Center for Computational Psychiatry, Icahn School of Medicine at Mount Sinai, New York, New York.
Institute for Cognitive Science, University of Colorado, Boulder, Colorado.
Biol Psychiatry Cogn Neurosci Neuroimaging. 2023 Mar;8(3):320-330. doi: 10.1016/j.bpsc.2022.04.009. Epub 2022 May 31.
Cannabis is one of the most widely used substances in the world, with usage trending upward in recent years. However, although the psychiatric burden associated with maladaptive cannabis use has been well established, reliable and interpretable biomarkers associated with chronic use remain elusive. In this study, we combine large-scale functional magnetic resonance imaging with machine learning and network analysis and develop an interpretable decoding model that offers both accurate prediction and novel insights into chronic cannabis use.
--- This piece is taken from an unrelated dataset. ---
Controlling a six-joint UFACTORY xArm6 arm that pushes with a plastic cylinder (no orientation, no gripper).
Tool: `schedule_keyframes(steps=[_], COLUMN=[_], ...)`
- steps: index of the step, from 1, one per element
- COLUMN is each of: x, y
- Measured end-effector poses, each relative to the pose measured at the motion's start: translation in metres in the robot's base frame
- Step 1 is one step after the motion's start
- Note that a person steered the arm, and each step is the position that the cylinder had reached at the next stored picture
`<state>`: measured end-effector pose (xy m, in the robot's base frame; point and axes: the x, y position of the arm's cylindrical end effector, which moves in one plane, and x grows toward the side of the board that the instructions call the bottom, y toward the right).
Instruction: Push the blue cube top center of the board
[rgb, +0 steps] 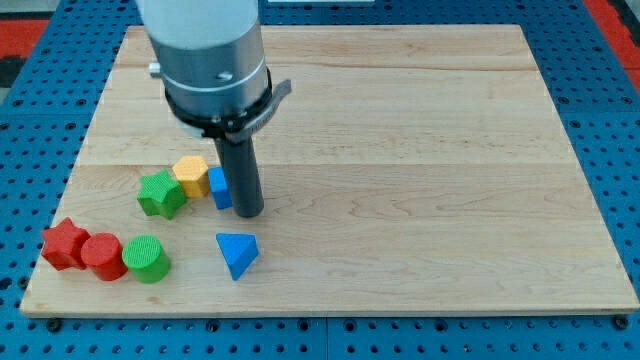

Chronic cannabis users (n = 166) and nonusing healthy control subjects (n = 124) completed a cue-elicited craving task during functional magnetic resonance imaging. Linear machine learning methods were used to classify individuals into chronic users and nonusers based on whole-brain functional connectivity. Network analysis was used to identify the most predictive regions and communities.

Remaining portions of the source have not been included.